Por Alberto Aguilar, publicado en El Universal
Desde que arrancó la actual administración se comenzó a analizar la conveniencia de utilizar el espectro para crear una y hasta dos cadenas nacionales en televisión que abrieran la competencia a Televisa de Emilio Azcárraga y a TV Azteca de Ricardo Salinas Pliego.
El asunto llegó a formar parte de las diversas prioridades a sacar adelante en la agenda del entonces titular de SCT, Luis Téllez.
En el caso de la nueva cadena de televisión la intención era abrir la competencia no sólo de cara al consumidor, sino también en la perspectiva del propio interés del Estado para contar con otra vía de acceso a la ciudadanía.
No es descartable que en estos años el PAN en el ejercicio del poder, añorara el manejo alternativo que durante años tuvo el Estado mexicano en la televisión, antes de la privatización de la otrora Imevisión con Carlos Salinas de Gortari.

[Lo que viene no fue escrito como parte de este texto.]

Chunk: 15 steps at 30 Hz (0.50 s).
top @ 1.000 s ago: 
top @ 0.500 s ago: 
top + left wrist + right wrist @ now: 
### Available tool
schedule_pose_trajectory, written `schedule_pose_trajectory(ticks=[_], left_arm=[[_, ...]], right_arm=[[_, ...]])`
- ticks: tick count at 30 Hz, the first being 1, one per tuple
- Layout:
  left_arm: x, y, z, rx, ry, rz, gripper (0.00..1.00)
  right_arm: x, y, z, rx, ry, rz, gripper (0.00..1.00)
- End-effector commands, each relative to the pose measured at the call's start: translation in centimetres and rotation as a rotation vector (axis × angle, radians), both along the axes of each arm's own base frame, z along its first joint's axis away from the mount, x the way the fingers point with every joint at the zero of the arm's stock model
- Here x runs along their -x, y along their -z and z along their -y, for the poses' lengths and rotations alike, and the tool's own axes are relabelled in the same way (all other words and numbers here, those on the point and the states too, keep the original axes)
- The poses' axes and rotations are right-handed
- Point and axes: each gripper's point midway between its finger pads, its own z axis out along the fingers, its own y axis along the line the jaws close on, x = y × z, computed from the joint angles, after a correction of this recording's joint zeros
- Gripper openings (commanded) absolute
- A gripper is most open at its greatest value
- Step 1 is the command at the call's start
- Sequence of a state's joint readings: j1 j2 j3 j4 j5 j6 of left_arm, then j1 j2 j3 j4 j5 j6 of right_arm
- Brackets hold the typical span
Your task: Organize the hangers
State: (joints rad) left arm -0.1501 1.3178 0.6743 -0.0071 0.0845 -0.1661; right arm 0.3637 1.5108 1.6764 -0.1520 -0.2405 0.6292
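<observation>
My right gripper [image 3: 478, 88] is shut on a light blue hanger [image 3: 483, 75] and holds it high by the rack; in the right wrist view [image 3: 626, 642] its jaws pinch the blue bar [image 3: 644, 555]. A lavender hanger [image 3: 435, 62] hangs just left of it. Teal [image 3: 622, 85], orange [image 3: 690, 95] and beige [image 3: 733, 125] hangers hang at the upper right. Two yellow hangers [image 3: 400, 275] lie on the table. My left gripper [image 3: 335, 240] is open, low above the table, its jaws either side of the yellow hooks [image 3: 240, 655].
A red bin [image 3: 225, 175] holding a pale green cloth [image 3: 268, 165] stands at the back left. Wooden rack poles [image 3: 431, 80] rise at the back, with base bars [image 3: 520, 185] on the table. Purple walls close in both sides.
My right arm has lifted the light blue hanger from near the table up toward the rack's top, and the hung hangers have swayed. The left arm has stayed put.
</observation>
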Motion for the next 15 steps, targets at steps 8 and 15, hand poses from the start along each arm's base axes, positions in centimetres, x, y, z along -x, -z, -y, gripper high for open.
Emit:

Evidentemente la nueva cadena de televisión no quedó en el olvido, pero en el transcurso de este tiempo en vez de licitar nuevas frecuencias para crear una o dos cadenas privadas que realmente acrecentaran la competencia, para la cual más de un empresario ya levantaba la mano, en lo que trabajó la SCT de Juan Molinar es en regresarle al Estado una herramienta en ese medio.
En ese contexto fíjese que todo parece indicar que el gobierno de Felipe Calderón está listo para echar a andar una nueva cadena nacional del televisión del Estado, para lo que utilizará el canal 11 que dirige Fernando Sariñana Márquez, concesión que le pertenece al Instituto Politécnico Nacional (IPN).
Esta nueva red que iniciaría desde esta semana, será la cereza del pastel a una planeación que se ha realizado con enorme confidencialidad en los últimos años para crear un medio que esté al servicio del presidente y su partido y que debería estar en perfecto funcionamiento antes de las elecciones del 2012.
No es descartable que la programación del Canal 11 sufra una gradual transformación para responder a las necesidades de una red nacional.
Un paso intermedio que no paso inadvertido pero que no tuvo gran cobertura en los medios, fue el de la creación del Organismo Promotor de Medios Audiovisuales que se publicó en el DOF el 31 de marzo pasado.
La aparición de esta entidad sectorizada en Segob que lleva Fernando Gómez Mont también tomó por sorpresa incluso a los especialistas. Su tarea será coordinar las opciones que tiene el Estado para la difusión de sus mensajes, entre ellos por supuesto este fortalecido Canal 11 con su red nacional, el Canal 22 que comanda Jorge Volpi y el propio IMER que dirige Ana Cecilia Terrazas y que dispone de 18 frecuencias.
Es evidente que la administración de Calderón ya tomó la decisión de volver a sectorizar los medios de servicio público en Segob y no en la SEP como se tenía más en el contexto de una visión orientada a la parte social.
El nuevo organismo que cuenta ya con un buen soporte de recursos humanos y técnicos, es conducido por Alejandro Ordoño Pérez, quien colaboraba en el Centro de Investigación y Seguridad Nacional (Cisen) y previamente en el RTC, Banobras y al inicio de su trayectoria profesional en la SHCP en el ámbito de estadísticas.
Es de esperar que el surgimiento de la Red Nacional de Canal 11 genere una fuerte polémica, dado el momento político que se vive en el país y lo útil que podrá resultar para el gobierno actual disponer de una herramienta televisiva que soporte su promoción y la de su partido.
Además más allá de que el países como Canadá, GB, España y Francia en donde el Estado mantiene presencia en la televisión con cargo a los contribuyentes, aquí la nueva estrategia que se ha realizado con absoluto sigilo, constituye sin duda un golpe de timón.